*Exercise:*
Give the data below again exactly as written, without its pictures.

= Beginning of Section =

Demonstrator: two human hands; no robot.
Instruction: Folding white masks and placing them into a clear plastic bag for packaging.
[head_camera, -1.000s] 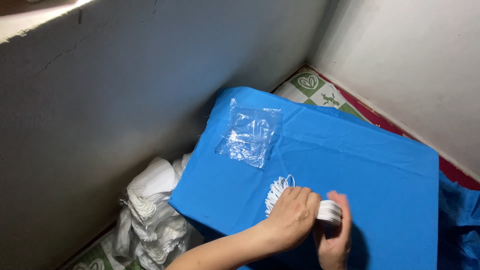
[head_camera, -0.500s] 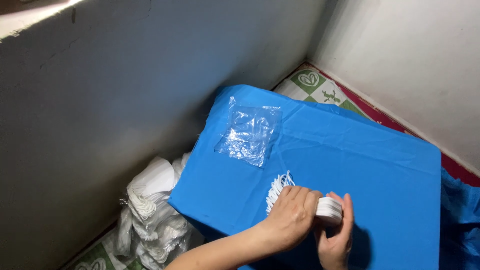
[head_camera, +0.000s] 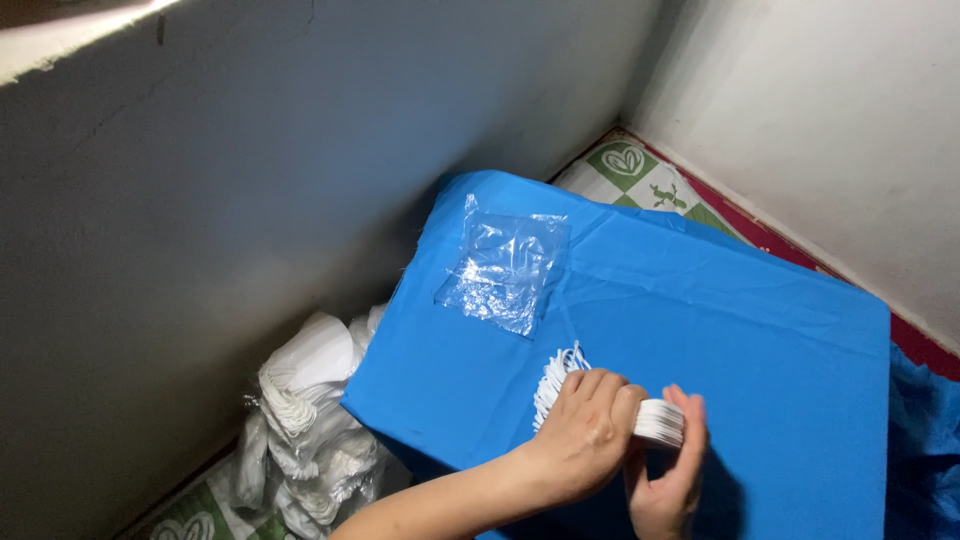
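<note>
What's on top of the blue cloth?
On the blue cloth lie a clear plastic bag and a stack of white masks, gripped by the left hand and right hand. Whatever lies beneath the cloth is hidden.

A clear plastic bag (head_camera: 505, 272) lies flat on the blue cloth (head_camera: 760, 330), toward its far left corner, well apart from the hands nearer the viewer. It is roughly square, transparent and crinkled, with pale glints across its surface, and the blue shows through it. It looks empty. No labels, signs or screens show anywhere in view.
</note>
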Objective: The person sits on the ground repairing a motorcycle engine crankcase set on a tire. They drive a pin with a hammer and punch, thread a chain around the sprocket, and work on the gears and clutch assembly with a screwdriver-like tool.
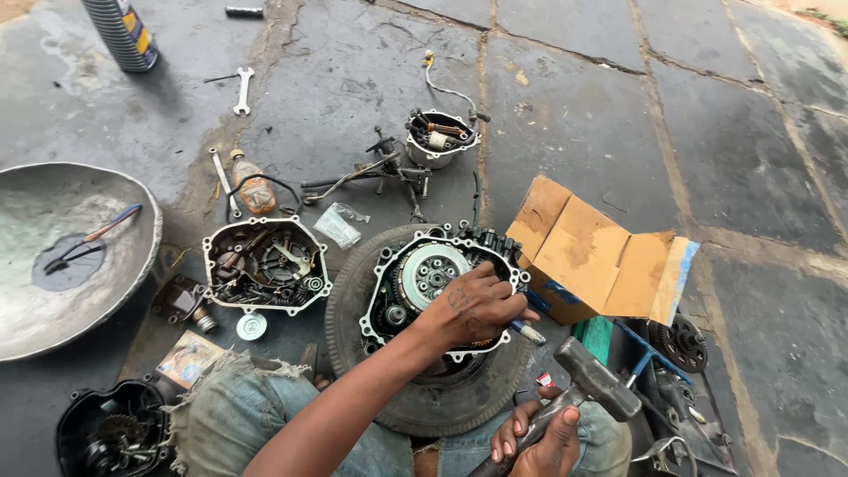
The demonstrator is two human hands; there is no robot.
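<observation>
The left hand (477,307) grips a punch (527,332) over the engine case (424,283), which sits on a tyre (442,402). The right hand (539,442) holds a hammer (594,382) near the right. A cardboard box (592,256) lies just right; a metal basin (53,265) sits far left.

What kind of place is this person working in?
Probably an open-air motorcycle repair spot on a paved floor: an opened engine case rests on a tyre, a hammer is held, and a spanner lies loose.
</observation>
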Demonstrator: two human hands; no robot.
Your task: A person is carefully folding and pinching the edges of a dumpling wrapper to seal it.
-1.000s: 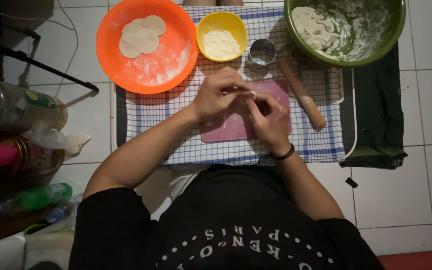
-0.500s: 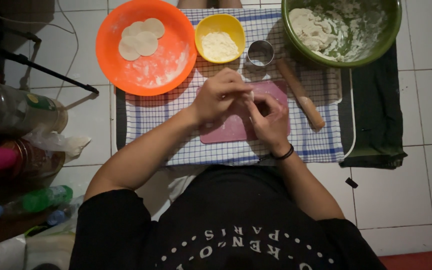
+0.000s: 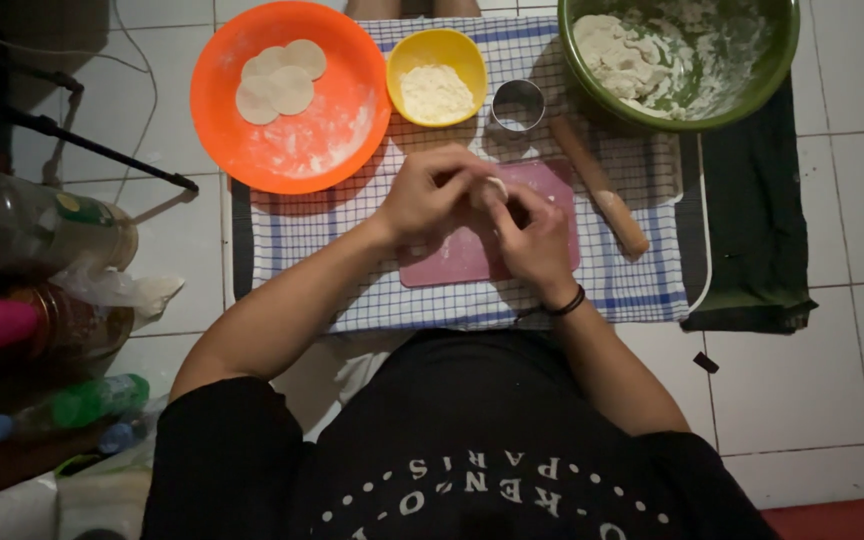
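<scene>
Hands meet over a pink board (image 3: 452, 262) on a blue-checked cloth (image 3: 302, 240). Left hand (image 3: 430, 196) is curled nearly closed, fingers bent inward toward the right hand. Right hand (image 3: 532, 240), a dark band at its wrist, is likewise curled, fingertips pressed against those of the left. Between the fingertips of both hands sits a small pale piece of dough (image 3: 495, 186), pinched from both sides and held just above the board's upper edge; most of it is hidden by the fingers.

Beyond the hands: an orange plate (image 3: 252, 150), floured, bearing three dough discs (image 3: 277, 80); a yellow bowl (image 3: 404, 62) of flour; a metal ring cutter (image 3: 518, 105); a green bowl (image 3: 752, 85) holding dough scraps. A wooden rolling pin (image 3: 600, 188) lies diagonally just beside the board's right edge. Bottles (image 3: 42, 230) stand at far left on the tiled floor.
</scene>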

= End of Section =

*Answer section:*
Demonstrator: two human hands; no robot.
Instruction: Folding white masks and placing them into a clear plastic bag for packaging.
[head_camera, -1.000s] 
[head_camera, -0.500s] 
[head_camera, +0.000s] 
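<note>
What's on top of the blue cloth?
On the blue cloth lie a clear plastic bag and a stack of white masks, gripped by the left hand and right hand. Whatever lies beneath the cloth is hidden.

A clear plastic bag (head_camera: 505, 272) lies flat on the blue cloth (head_camera: 760, 330), toward its far left corner, well apart from the hands nearer the viewer. It is roughly square, transparent and crinkled, with pale glints across its surface, and the blue shows through it. It looks empty. No labels, signs or screens show anywhere in view.
</note>
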Objective: The person sits on the ground repairing a motorcycle engine crankcase set on a tire. They drive a pin with a hammer and punch, thread a chain around the sprocket, and work on the gears and clutch assembly with a screwdriver-like tool.
The demonstrator is two human hands; there is no robot.
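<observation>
The left hand (477,307) grips a punch (527,332) over the engine case (424,283), which sits on a tyre (442,402). The right hand (539,442) holds a hammer (594,382) near the right. A cardboard box (592,256) lies just right; a metal basin (53,265) sits far left.

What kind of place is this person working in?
Probably an open-air motorcycle repair spot on a paved floor: an opened engine case rests on a tyre, a hammer is held, and a spanner lies loose.
</observation>
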Demonstrator: two human hands; no robot.
Your task: A person is carefully folding and pinching the edges of a dumpling wrapper to seal it.
-1.000s: 
-0.500s: 
+0.000s: 
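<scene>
Hands meet over a pink board (image 3: 452, 262) on a blue-checked cloth (image 3: 302, 240). Left hand (image 3: 430, 196) is curled nearly closed, fingers bent inward toward the right hand. Right hand (image 3: 532, 240), a dark band at its wrist, is likewise curled, fingertips pressed against those of the left. Between the fingertips of both hands sits a small pale piece of dough (image 3: 495, 186), pinched from both sides and held just above the board's upper edge; most of it is hidden by the fingers.

Beyond the hands: an orange plate (image 3: 252, 150), floured, bearing three dough discs (image 3: 277, 80); a yellow bowl (image 3: 404, 62) of flour; a metal ring cutter (image 3: 518, 105); a green bowl (image 3: 752, 85) holding dough scraps. A wooden rolling pin (image 3: 600, 188) lies diagonally just beside the board's right edge. Bottles (image 3: 42, 230) stand at far left on the tiled floor.
</scene>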

There is no more to this answer.